▸ DATASET SECTION
□ □ □ □

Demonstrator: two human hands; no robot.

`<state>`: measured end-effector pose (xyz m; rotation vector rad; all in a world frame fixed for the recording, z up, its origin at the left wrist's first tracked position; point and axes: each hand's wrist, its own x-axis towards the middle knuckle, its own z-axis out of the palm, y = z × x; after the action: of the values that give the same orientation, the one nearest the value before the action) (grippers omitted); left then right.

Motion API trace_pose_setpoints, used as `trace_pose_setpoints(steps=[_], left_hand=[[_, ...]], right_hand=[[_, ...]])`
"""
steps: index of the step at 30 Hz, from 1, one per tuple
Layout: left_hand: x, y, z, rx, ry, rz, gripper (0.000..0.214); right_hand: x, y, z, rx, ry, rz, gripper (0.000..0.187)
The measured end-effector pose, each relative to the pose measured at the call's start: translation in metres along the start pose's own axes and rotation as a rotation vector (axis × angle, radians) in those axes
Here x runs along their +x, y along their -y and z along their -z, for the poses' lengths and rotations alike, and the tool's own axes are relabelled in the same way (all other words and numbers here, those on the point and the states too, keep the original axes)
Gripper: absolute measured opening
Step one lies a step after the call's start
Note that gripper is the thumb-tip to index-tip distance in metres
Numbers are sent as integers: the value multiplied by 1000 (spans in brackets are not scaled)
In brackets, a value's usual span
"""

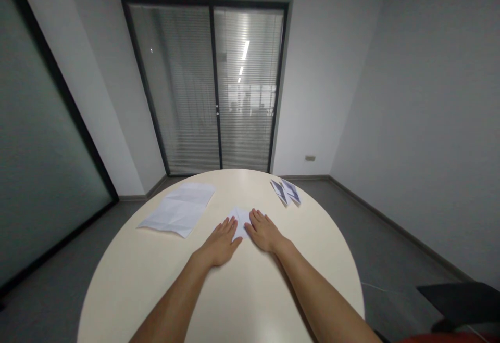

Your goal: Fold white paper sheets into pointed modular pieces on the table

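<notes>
A small folded sheet of white paper (241,218) lies on the round table, partly hidden beneath both of my hands. My left hand (222,242) presses on its left side, palm down with fingers stretched out. On the right side of the paper rests my right hand (264,230), also flat, its fingers extended and its thumb pointing toward the middle. Creases show in the paper between the two hands.
A larger creased white sheet (182,205) lies at the table's left. Folded papers with dark printed patches (286,192) are at the back right. The pale round table (148,286) faces a glass door (250,98). A black chair part (461,301) stands at lower right.
</notes>
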<state>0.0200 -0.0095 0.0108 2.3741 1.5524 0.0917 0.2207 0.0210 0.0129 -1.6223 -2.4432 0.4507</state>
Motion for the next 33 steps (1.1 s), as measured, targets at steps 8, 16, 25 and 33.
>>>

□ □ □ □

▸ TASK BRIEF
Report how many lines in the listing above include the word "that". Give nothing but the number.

▸ ANSWER TO THE PROBLEM
2